Desse modo, a nova organização do ensino em espaços específicos e projetados mediante a uma nova concepção pedagógica e de formação do cidadão republicano, caracterizou-se por uma diferenciação do período monárquico pelo seu modo específico de funcionamento e localização espacial na cidade, corroborando com a nova estratégia de ação política e social da República.

Dentre os aspectos do programa arquitetônico que identificava a escola como espaço público de escolarização, a apropriação do local exigia qualidades necessárias para congregar as instituições e destacava a associação entre as ruas onde eram instalados e o contexto urbano da época, aspecto de extrema importância para a visibilidade e o acesso à instituição pela população.

O investimento, a visibilidade e o funcionamento dessa gramática arquitetônica dos grupos escolares que enaltecia a República e a sua consolidação eram considerados importante estratégia de formação dos cidadãos e tinha função, por parte do governo, de produzir representações que significassem o cumprimento de educação popular para todos os cidadãos. O edifício escolar exprimia força e vitalidade por meio de suas características arquitetônicas, projetadas para ser reconhecida como uma escola e produzir “[...] a auto-imagem de uma época e [despertar] sentimento de afeição e identificação com o novo regime” (MONARCHA, 2006, p. 116).

Ainda que essa premissa não tenha se concretizado imediatamente nas cidades essa nova edificação social passou a contribuir para a elaboração de representações sociais que foram incorporadas pelos moradores, de modo que, gradativamente os grupos escolares foram sendo reconhecidos como um projeto inovador que sinalizava a nova ordem republicana.

O sentido do moderno foi expresso para a população, principalmente, nas relações estabelecidas entre os espaços da escola, tanto interior quanto exterior, nas informações visuais e temporais do novo local do ensino primário, chamando-nos à atenção para a representação dos novos prédios escolares na cena urbana e no imaginário do povo com vistas à nova ordenação do exercício social.
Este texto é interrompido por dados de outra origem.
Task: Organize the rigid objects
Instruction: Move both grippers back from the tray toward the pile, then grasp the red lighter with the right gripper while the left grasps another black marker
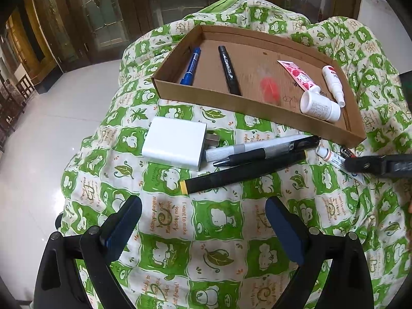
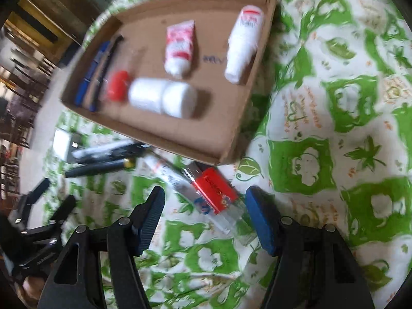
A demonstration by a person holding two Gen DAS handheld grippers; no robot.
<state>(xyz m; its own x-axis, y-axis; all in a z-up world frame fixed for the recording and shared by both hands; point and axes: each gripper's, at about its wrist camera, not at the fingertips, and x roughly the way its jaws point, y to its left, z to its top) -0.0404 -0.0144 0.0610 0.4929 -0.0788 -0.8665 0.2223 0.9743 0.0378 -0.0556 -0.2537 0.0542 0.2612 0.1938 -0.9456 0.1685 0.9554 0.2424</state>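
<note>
Cardboard tray (image 1: 257,108) is sitting ahead of both tools, already collecting the blue marker (image 1: 190,65), black marker (image 1: 229,70) and white bottle (image 1: 320,106), so it is likely serving as the sorting bin. Right tool (image 2: 206,219) is hanging with jaws apart, a red-labelled clear tube (image 2: 213,195) lying between them untouched, seemingly next to go. Left tool (image 1: 203,221) is hovering spread wide and empty, short of the black pens (image 1: 257,154) and white charger (image 1: 175,146) on the green cloth (image 1: 219,231).

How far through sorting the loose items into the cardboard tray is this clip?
Partway. Done: the cardboard tray holds a blue marker, black marker, pink tube and white bottle. In hand: nothing; the open right gripper straddles the red lighter. Left: white charger and black pens on the cloth.
</note>
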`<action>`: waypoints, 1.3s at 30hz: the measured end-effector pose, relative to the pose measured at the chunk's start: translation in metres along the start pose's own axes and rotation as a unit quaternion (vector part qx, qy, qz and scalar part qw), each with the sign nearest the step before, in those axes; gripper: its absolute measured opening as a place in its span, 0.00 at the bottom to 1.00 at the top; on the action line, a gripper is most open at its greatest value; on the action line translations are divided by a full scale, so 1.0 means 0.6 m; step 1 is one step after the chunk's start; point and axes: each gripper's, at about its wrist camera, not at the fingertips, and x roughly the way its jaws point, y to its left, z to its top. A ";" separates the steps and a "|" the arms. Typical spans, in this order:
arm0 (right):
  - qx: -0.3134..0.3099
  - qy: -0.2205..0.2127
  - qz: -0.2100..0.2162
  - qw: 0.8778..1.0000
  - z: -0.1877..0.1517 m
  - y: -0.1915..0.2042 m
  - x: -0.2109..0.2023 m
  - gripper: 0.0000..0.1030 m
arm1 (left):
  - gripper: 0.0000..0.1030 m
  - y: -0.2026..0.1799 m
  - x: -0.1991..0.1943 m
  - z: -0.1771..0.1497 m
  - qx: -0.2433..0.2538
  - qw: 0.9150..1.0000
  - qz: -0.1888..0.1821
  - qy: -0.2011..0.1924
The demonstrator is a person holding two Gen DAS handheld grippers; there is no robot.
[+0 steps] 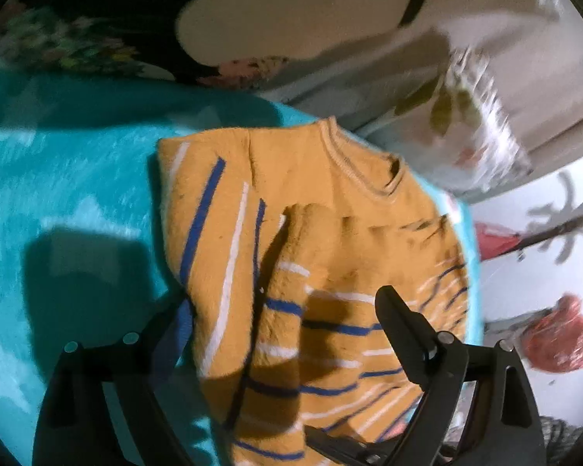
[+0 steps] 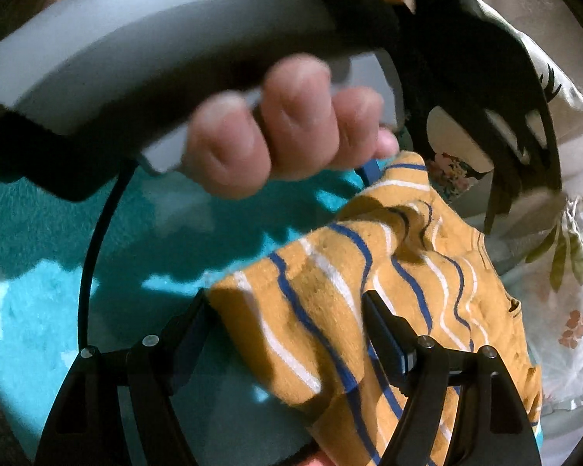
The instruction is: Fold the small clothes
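Note:
An orange sweater (image 1: 311,209) with blue and white stripes lies on a teal blanket (image 1: 77,194), collar toward the far edge, with one side folded over its middle. My left gripper (image 1: 283,306) hovers open over the striped lower part, one finger at the sweater's left edge and the other above the fold. In the right wrist view the same sweater (image 2: 369,272) lies rumpled, and my right gripper (image 2: 287,306) stands open with the striped fold between its fingers and nothing pinched. A hand (image 2: 276,136) holds the left gripper's grey handle (image 2: 155,39) above.
The teal blanket (image 2: 39,252) covers the surface to the left. Beyond its far edge lie a beige floral cloth (image 1: 466,124) and a dark flowered fabric (image 1: 77,39). A red bag (image 1: 559,341) sits on a white printed sheet at the right.

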 end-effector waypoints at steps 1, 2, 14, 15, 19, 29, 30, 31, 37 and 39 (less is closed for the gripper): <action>0.000 -0.001 -0.002 1.000 0.003 0.005 -0.002 0.81 | 0.88 0.000 0.008 0.005 0.006 1.000 0.017 0.012; 0.001 -0.002 -0.004 1.000 0.006 0.006 0.002 0.81 | 0.88 0.000 0.014 0.008 0.008 1.000 0.024 0.016; 0.093 -0.046 0.014 0.995 0.009 -0.047 -0.028 0.15 | 0.20 -0.022 0.003 0.025 -0.039 0.997 0.056 0.024; 0.098 -0.056 0.012 0.994 0.005 -0.058 -0.042 0.15 | 0.20 -0.036 -0.003 0.023 -0.037 0.997 0.060 0.016; 0.112 -0.092 -0.009 0.989 -0.019 -0.101 -0.104 0.14 | 0.19 -0.123 -0.016 0.022 -0.022 0.998 0.053 -0.014; 0.283 -0.054 -0.111 0.951 -0.260 -0.318 -0.212 0.13 | 0.08 -0.446 0.147 0.042 0.081 0.996 -0.039 0.009; 0.308 -0.031 -0.115 0.944 -0.296 -0.336 -0.205 0.13 | 0.08 -0.465 0.168 0.038 0.086 0.995 -0.045 0.016; 0.325 -0.015 -0.116 0.939 -0.322 -0.346 -0.200 0.14 | 0.08 -0.485 0.194 0.033 0.089 0.995 -0.044 0.026; 0.478 0.040 -0.072 0.875 -0.489 -0.433 -0.209 0.19 | 0.49 -0.496 0.149 0.004 0.094 0.995 -0.010 -0.009; 0.522 0.020 -0.059 0.851 -0.519 -0.470 -0.234 0.21 | 0.56 -0.476 0.115 -0.007 0.087 0.996 0.014 -0.035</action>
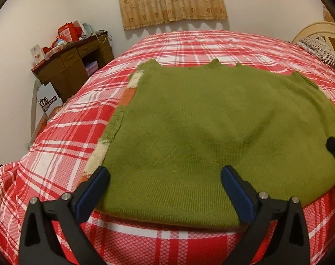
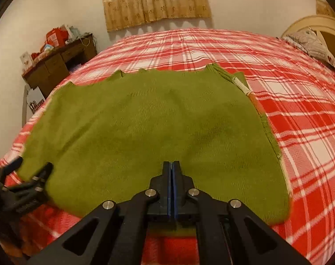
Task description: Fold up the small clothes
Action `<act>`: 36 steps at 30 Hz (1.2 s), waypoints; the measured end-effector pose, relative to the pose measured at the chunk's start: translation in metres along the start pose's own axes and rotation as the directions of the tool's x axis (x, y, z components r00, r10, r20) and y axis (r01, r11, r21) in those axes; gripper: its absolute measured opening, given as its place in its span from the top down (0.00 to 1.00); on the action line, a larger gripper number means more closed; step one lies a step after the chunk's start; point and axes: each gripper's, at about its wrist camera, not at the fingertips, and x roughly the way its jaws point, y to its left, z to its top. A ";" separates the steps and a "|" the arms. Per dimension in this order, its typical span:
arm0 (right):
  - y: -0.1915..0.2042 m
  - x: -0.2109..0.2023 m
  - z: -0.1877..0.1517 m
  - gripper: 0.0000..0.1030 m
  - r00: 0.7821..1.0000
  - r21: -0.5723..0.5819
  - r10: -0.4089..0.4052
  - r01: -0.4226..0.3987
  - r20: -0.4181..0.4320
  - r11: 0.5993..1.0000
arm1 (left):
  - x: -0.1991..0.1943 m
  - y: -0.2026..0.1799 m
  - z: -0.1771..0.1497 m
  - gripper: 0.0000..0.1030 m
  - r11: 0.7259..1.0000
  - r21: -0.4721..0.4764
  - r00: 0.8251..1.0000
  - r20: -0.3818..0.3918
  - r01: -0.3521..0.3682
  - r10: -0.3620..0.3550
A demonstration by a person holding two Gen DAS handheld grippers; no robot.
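The green knit lies spread flat on the bed, near hem just under both tools, ready for folding; left tool stands wide apart, straddling the hem; right tool is pressed together, seemingly pinching that hem.

desk clutter too small (boxes?), pillow cut off
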 end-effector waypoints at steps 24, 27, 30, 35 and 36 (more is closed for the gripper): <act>0.036 0.001 -0.027 0.31 0.996 -0.049 0.052 -0.048 0.068 0.998 | -0.033 0.048 -0.034 0.00 0.949 -0.287 0.991 0.025 0.130 -0.129; 0.036 0.001 -0.027 0.31 0.996 -0.045 0.058 -0.055 0.071 0.997 | -0.036 0.068 -0.050 0.00 0.888 -0.434 0.988 0.044 0.153 -0.148; 0.038 0.001 -0.027 0.31 0.996 -0.049 0.054 -0.051 0.071 0.998 | -0.027 0.067 -0.037 0.00 0.879 -0.440 0.982 0.055 0.187 -0.181; 0.036 0.001 -0.028 0.31 0.995 -0.045 0.061 -0.058 0.075 0.997 | 0.002 0.062 -0.005 0.05 0.845 -0.475 0.968 0.072 0.245 -0.241; 0.036 0.001 -0.028 0.31 0.995 -0.044 0.063 -0.060 0.076 0.997 | 0.007 0.063 0.002 0.13 0.835 -0.491 0.967 0.080 0.250 -0.243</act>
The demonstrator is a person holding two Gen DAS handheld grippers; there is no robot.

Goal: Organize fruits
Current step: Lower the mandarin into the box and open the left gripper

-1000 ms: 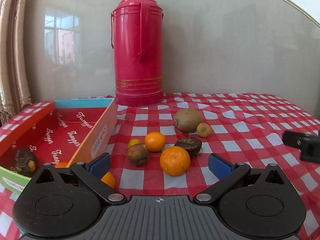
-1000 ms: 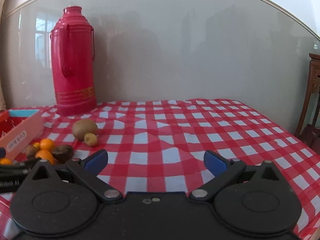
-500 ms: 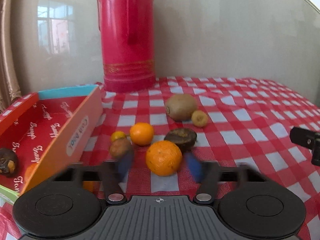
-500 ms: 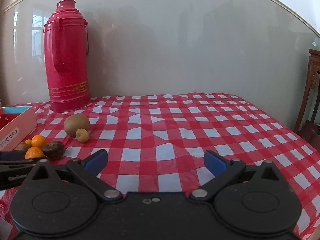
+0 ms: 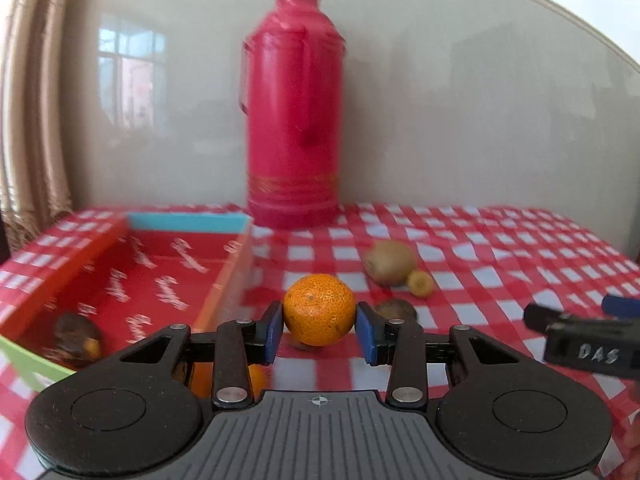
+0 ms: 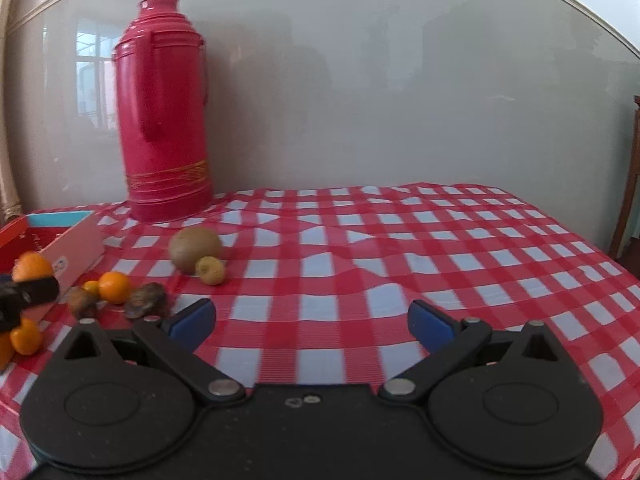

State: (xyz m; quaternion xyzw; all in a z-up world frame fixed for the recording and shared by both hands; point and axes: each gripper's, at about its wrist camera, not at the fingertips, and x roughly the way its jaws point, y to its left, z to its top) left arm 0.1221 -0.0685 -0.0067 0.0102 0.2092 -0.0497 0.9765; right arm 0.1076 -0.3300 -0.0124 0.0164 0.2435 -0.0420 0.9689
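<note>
Red-checked cloth [image 6: 360, 264] covered the bench, with a red flask [image 5: 294, 120] standing by the pale wall. Left tongs [image 5: 319, 332] pinched an orange [image 5: 319, 309] between blue pads, held above the cloth just right of the red box [image 5: 120, 264] (one dark fruit [image 5: 76, 336] lay inside). Right tongs [image 6: 312, 322] were spread wide, holding nothing. A kiwi [image 6: 195, 243] and small yellow fruit [image 6: 210, 270] touched on the cloth.

A glossy beige wall [image 6: 400, 100] reflects a window [image 5: 126, 76]. A curtain [image 5: 28, 120] hangs left; red-checked cloth [image 6: 400, 248] covers the table.
</note>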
Percebemos com os autores que a afirmação dos preceitos republicanos fez-se sentir no imaginário do povo, por meio da inculcação e, especialmente, da valorização física, espacial e temporal das escolas, que imprimiam novos sentidos para a organização e disciplinarização dos comportamentos. O moderno estava, portanto, inscrito na lógica das novas relações da população com a estética e na cultura que se produziria a partir desse comportamento.

A política de construção escolar foi, portanto, um marco na implantação dos ideais republicanos, convidando os alunos e as famílias a ter no prédio destinado ao ensino uma importante referência, pedagógica e, principalmente, simbólica das novas ordenações sociais, morais e cívicas.